[The task]: After locating "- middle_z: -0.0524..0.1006" in the listing below, copy that line and each one after it exactly, ending with the line that has "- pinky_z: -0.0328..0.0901".

%%

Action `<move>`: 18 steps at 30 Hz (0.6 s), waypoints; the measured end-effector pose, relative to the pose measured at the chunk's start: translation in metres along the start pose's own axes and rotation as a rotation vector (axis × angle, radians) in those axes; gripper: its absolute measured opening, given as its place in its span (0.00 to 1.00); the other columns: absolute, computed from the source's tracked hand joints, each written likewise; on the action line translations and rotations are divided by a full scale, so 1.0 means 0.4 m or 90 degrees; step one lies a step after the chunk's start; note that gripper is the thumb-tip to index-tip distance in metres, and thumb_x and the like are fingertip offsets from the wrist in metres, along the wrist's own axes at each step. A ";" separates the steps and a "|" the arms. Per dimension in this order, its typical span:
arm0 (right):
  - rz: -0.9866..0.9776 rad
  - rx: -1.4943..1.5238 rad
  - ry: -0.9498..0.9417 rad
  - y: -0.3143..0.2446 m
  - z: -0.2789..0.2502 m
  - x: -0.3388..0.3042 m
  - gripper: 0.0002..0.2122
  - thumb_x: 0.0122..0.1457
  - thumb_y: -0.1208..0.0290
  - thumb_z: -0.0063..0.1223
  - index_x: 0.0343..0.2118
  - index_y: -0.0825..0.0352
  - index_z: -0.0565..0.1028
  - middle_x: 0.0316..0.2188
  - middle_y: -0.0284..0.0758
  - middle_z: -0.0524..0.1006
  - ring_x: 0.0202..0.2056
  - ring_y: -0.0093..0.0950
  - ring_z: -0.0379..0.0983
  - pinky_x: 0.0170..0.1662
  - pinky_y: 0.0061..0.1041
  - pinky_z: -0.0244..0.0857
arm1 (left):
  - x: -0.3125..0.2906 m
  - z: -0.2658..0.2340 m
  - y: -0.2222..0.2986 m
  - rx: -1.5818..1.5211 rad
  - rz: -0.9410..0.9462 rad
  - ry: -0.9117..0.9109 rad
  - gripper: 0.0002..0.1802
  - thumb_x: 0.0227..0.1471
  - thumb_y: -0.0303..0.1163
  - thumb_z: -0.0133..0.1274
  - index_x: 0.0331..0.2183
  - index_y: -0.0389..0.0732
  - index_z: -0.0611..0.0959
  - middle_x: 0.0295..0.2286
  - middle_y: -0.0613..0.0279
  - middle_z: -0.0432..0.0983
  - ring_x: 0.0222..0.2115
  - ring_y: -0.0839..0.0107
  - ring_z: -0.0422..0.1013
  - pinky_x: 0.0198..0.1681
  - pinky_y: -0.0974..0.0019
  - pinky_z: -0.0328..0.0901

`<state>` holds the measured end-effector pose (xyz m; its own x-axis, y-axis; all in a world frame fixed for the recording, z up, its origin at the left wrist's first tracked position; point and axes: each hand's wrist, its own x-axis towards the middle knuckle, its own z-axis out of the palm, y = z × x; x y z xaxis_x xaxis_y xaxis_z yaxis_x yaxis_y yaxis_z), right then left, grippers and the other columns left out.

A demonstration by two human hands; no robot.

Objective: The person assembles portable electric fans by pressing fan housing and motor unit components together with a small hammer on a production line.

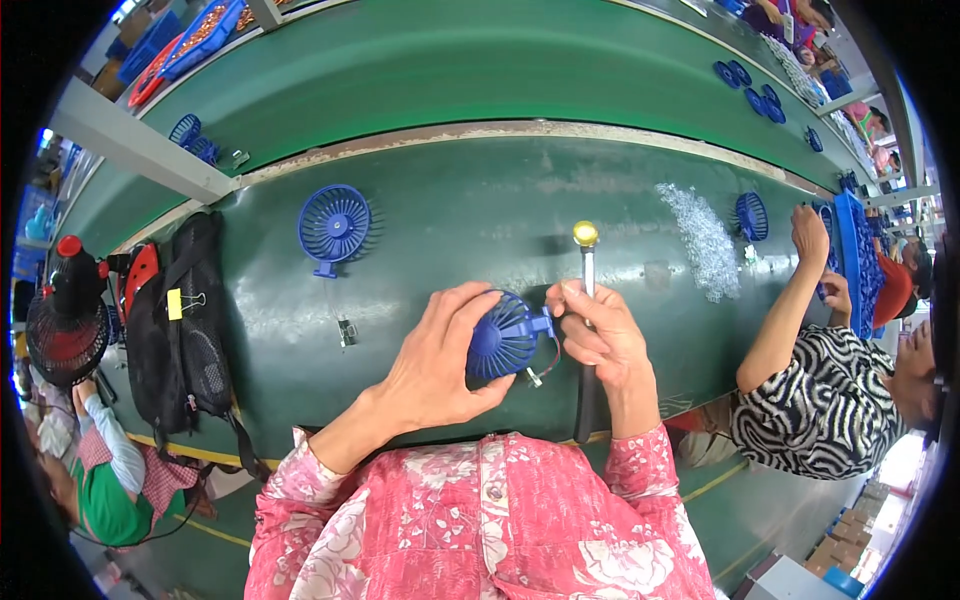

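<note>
My left hand [440, 360] wraps around a small blue round fan [503, 335] with a grille, holding it over the green table. My right hand [600, 335] pinches the fan's short neck where red and black wires hang out with a small metal part at their end. Right behind my right hand stands an upright metal rod with a brass knob [586, 236], fixed at the table's near edge. Both sleeves are pink with a flower print.
Another blue fan [334, 225] lies on the green table [450, 210] to the left. A black mesh bag [178, 320] sits far left. A pile of clear small parts [702, 238] lies right, near a co-worker in a zebra-print top [825, 400] beside blue trays [858, 262].
</note>
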<state>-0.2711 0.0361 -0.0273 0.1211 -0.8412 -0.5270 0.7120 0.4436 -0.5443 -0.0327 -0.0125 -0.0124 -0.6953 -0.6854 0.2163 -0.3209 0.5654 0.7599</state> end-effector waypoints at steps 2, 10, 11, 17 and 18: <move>0.005 -0.007 0.022 0.007 0.015 0.002 0.10 0.65 0.71 0.50 0.38 0.74 0.76 0.24 0.30 0.74 0.08 0.10 0.50 0.09 0.14 0.44 | 0.002 0.002 0.004 -0.024 0.016 -0.006 0.46 0.35 0.32 0.68 0.55 0.36 0.63 0.53 0.43 0.61 0.52 0.45 0.63 0.56 0.49 0.61; 0.021 -0.037 0.085 0.016 0.048 -0.009 0.12 0.65 0.66 0.52 0.36 0.73 0.77 0.13 0.24 0.65 0.07 0.10 0.47 0.09 0.15 0.43 | 0.014 0.001 0.013 -0.044 -0.004 -0.016 0.45 0.36 0.32 0.68 0.55 0.36 0.63 0.52 0.43 0.62 0.52 0.45 0.63 0.55 0.50 0.62; 0.018 -0.042 0.100 0.017 0.052 -0.009 0.12 0.65 0.66 0.52 0.35 0.72 0.77 0.13 0.24 0.64 0.07 0.11 0.47 0.09 0.15 0.43 | 0.015 0.000 0.014 -0.047 -0.005 -0.018 0.45 0.36 0.32 0.68 0.55 0.36 0.63 0.52 0.43 0.62 0.52 0.45 0.63 0.55 0.51 0.62; 0.002 -0.034 0.061 0.031 0.043 -0.006 0.12 0.65 0.65 0.52 0.35 0.73 0.77 0.11 0.24 0.64 0.07 0.11 0.47 0.09 0.15 0.43 | 0.017 0.003 0.009 -0.064 -0.016 -0.013 0.45 0.37 0.32 0.68 0.55 0.35 0.63 0.51 0.44 0.63 0.51 0.46 0.64 0.55 0.52 0.63; 0.001 -0.033 0.061 0.034 0.042 -0.006 0.12 0.65 0.65 0.52 0.35 0.73 0.77 0.11 0.24 0.64 0.07 0.11 0.47 0.09 0.15 0.43 | 0.017 0.005 0.007 -0.063 -0.015 -0.014 0.45 0.37 0.32 0.68 0.55 0.35 0.63 0.51 0.44 0.63 0.51 0.46 0.64 0.55 0.52 0.63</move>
<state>-0.2499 0.0391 -0.0226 0.0544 -0.8080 -0.5866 0.6751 0.4627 -0.5746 -0.0396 -0.0148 -0.0099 -0.7027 -0.6873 0.1842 -0.2731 0.4995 0.8221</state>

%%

[Result of this exercise]:
  - middle_z: -0.0524..0.1006
  - ring_x: 0.0202..0.2056
  - ring_y: -0.0093..0.0950
  - ring_z: -0.0379..0.0983
  - pinky_x: 0.0170..0.1662
  - pinky_y: 0.0061..0.1041
  - pinky_z: -0.0244..0.0857
arm1 (left):
  - x: -0.3125..0.2906 m
  - z: -0.2658..0.2340 m
  - y: -0.2222..0.2986 m
  - rx: -1.5818..1.5211 rad
  - rz: -0.9410..0.9462 rad
  - ry: -0.9117..0.9109 rad
  - gripper: 0.0002..0.1802
  - thumb_x: 0.0227..0.1471
  - thumb_y: -0.0303..0.1163
  - thumb_z: -0.0133..0.1274
  - index_x: 0.0331..0.2183
  - index_y: -0.0389..0.0732
  - index_z: -0.0611..0.0959
  - middle_x: 0.0295..0.2286
  - middle_y: -0.0613..0.0279
  - middle_z: -0.0432..0.0983
  - ring_x: 0.0222..0.2115
  - ring_y: -0.0839..0.0107
  - ring_z: -0.0422..0.1013
  - pinky_x: 0.0198..0.1681
  - pinky_y: -0.0974..0.0019
  - pinky_z: -0.0328..0.0901

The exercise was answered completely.